**Goal of the exercise:** Write the data out again, character for character, with no images.

**Extracted records:**
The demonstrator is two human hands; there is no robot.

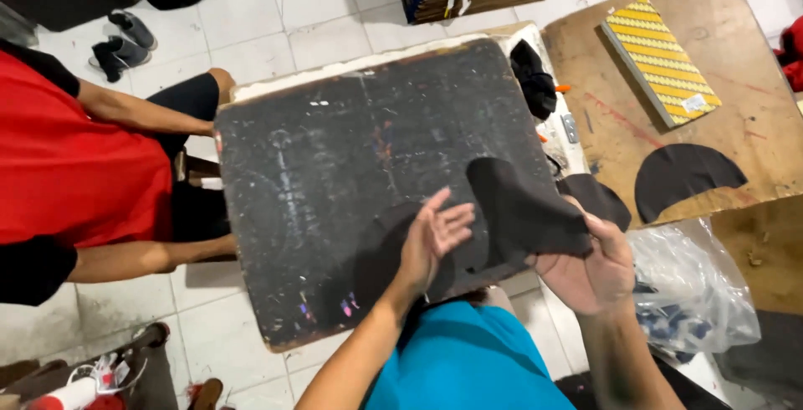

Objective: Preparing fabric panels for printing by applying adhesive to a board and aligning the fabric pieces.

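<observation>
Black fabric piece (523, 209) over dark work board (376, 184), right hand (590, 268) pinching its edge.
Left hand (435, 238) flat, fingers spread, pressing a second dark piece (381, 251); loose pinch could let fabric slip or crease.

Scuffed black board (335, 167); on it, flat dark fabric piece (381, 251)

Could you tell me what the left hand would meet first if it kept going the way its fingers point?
Probably the dark curved fabric piece held up by the right hand; the left hand points at it.
</observation>
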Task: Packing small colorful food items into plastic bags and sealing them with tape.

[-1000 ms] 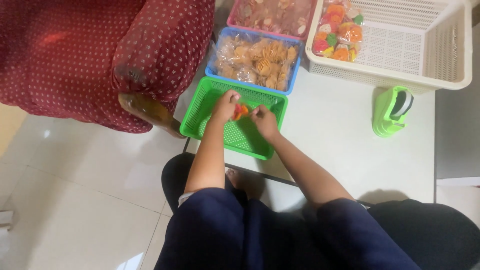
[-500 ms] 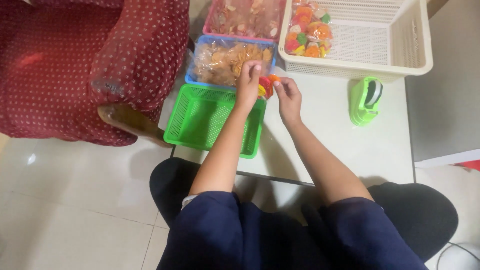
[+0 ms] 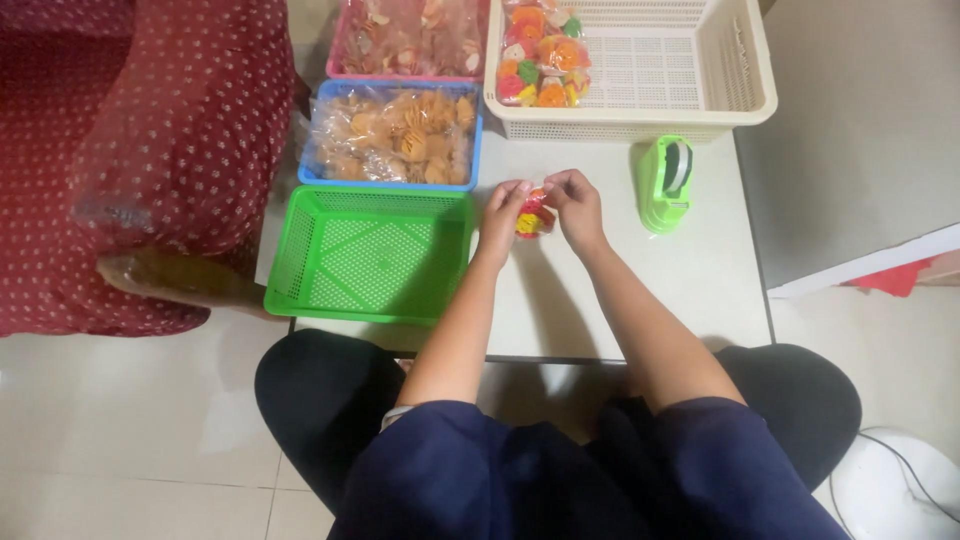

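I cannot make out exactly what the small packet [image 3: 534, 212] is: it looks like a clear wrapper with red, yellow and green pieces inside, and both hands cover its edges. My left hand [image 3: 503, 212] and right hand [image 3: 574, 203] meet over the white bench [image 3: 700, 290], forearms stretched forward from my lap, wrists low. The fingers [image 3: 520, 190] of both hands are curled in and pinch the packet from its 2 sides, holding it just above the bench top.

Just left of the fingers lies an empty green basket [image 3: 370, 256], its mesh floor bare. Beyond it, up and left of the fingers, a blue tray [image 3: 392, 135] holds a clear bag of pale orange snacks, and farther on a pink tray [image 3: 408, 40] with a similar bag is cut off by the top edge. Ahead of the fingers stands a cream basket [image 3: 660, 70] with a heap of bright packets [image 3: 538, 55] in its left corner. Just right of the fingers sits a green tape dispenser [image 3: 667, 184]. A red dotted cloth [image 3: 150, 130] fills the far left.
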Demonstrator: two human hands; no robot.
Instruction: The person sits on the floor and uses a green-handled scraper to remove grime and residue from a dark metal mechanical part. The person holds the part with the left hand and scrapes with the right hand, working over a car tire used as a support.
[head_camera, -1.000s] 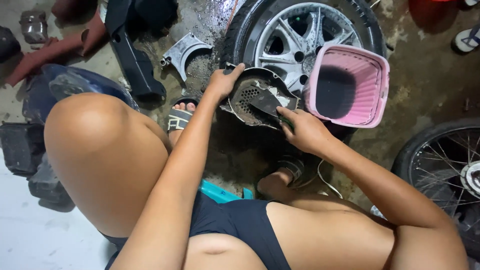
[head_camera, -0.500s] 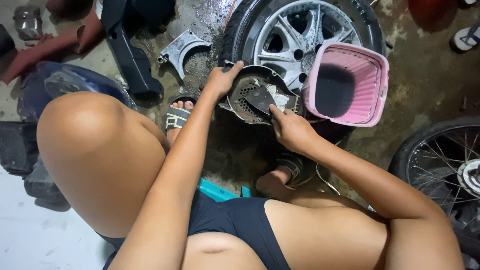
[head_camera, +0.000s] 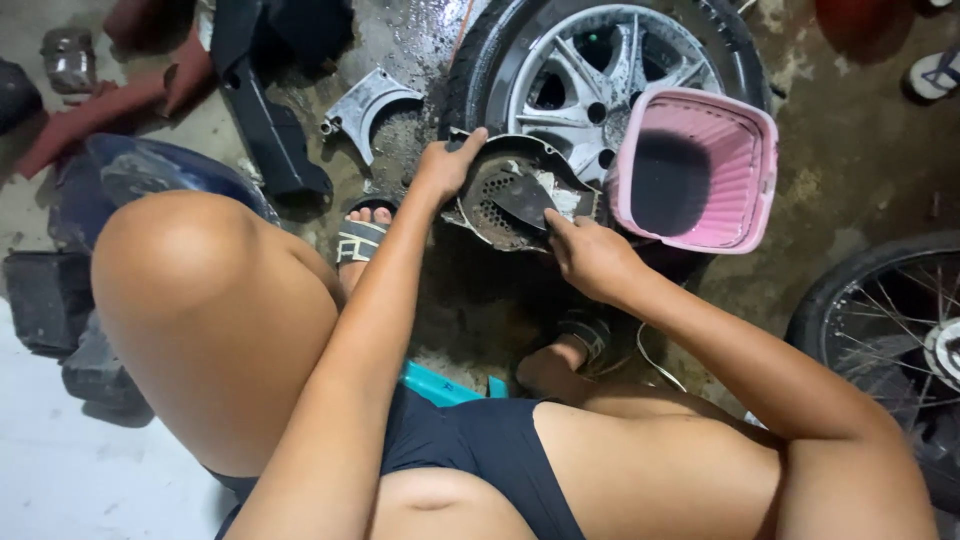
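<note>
1. Arms are stretched forward from a low seat, both reaching over wet floor.
2. The left hand is closed on the rim of a dirty perforated cover, held tilted.
3. The right hand is pressed to the cover's right side, fingers clasped on a dark scraper.
4. A wheel lies just beyond; a pink basket is touching it at right.

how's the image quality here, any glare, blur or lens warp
Head view: wide-angle warp makes the knees and arms loom large at the frame's bottom; wet glare shines on the concrete floor; the left hand, right hand, grimy perforated cover and pink basket are fairly sharp; the spoked wheel at right sits in dim shadow.
</note>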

**Problem solution:**
The demonstrator is two human hands; there is no robot.


Objective: Preparing fabric panels for printing by applying adhesive to a board and aligning the fabric pieces.

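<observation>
Black fabric piece (523, 209) over dark work board (376, 184), right hand (590, 268) pinching its edge.
Left hand (435, 238) flat, fingers spread, pressing a second dark piece (381, 251); loose pinch could let fabric slip or crease.

Scuffed black board (335, 167); on it, flat dark fabric piece (381, 251)

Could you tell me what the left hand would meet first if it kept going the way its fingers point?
Probably the dark curved fabric piece held up by the right hand; the left hand points at it.
</observation>
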Task: Packing small colorful food items into plastic bags and sealing them with tape.

[-1000 ms] 
[-500 ms] 
[+0 ms] 

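I cannot make out exactly what the small packet [image 3: 534, 212] is: it looks like a clear wrapper with red, yellow and green pieces inside, and both hands cover its edges. My left hand [image 3: 503, 212] and right hand [image 3: 574, 203] meet over the white bench [image 3: 700, 290], forearms stretched forward from my lap, wrists low. The fingers [image 3: 520, 190] of both hands are curled in and pinch the packet from its 2 sides, holding it just above the bench top.

Just left of the fingers lies an empty green basket [image 3: 370, 256], its mesh floor bare. Beyond it, up and left of the fingers, a blue tray [image 3: 392, 135] holds a clear bag of pale orange snacks, and farther on a pink tray [image 3: 408, 40] with a similar bag is cut off by the top edge. Ahead of the fingers stands a cream basket [image 3: 660, 70] with a heap of bright packets [image 3: 538, 55] in its left corner. Just right of the fingers sits a green tape dispenser [image 3: 667, 184]. A red dotted cloth [image 3: 150, 130] fills the far left.
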Demonstrator: two human hands; no robot.
Instruction: The person sits on the floor and uses a green-handled scraper to remove grime and residue from a dark metal mechanical part. The person holds the part with the left hand and scrapes with the right hand, working over a car tire used as a support.
[head_camera, -1.000s] 
[head_camera, -0.500s] 
[head_camera, +0.000s] 
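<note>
1. Arms are stretched forward from a low seat, both reaching over wet floor.
2. The left hand is closed on the rim of a dirty perforated cover, held tilted.
3. The right hand is pressed to the cover's right side, fingers clasped on a dark scraper.
4. A wheel lies just beyond; a pink basket is touching it at right.

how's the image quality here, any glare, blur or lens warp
Head view: wide-angle warp makes the knees and arms loom large at the frame's bottom; wet glare shines on the concrete floor; the left hand, right hand, grimy perforated cover and pink basket are fairly sharp; the spoked wheel at right sits in dim shadow.
</note>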

That is the complete answer.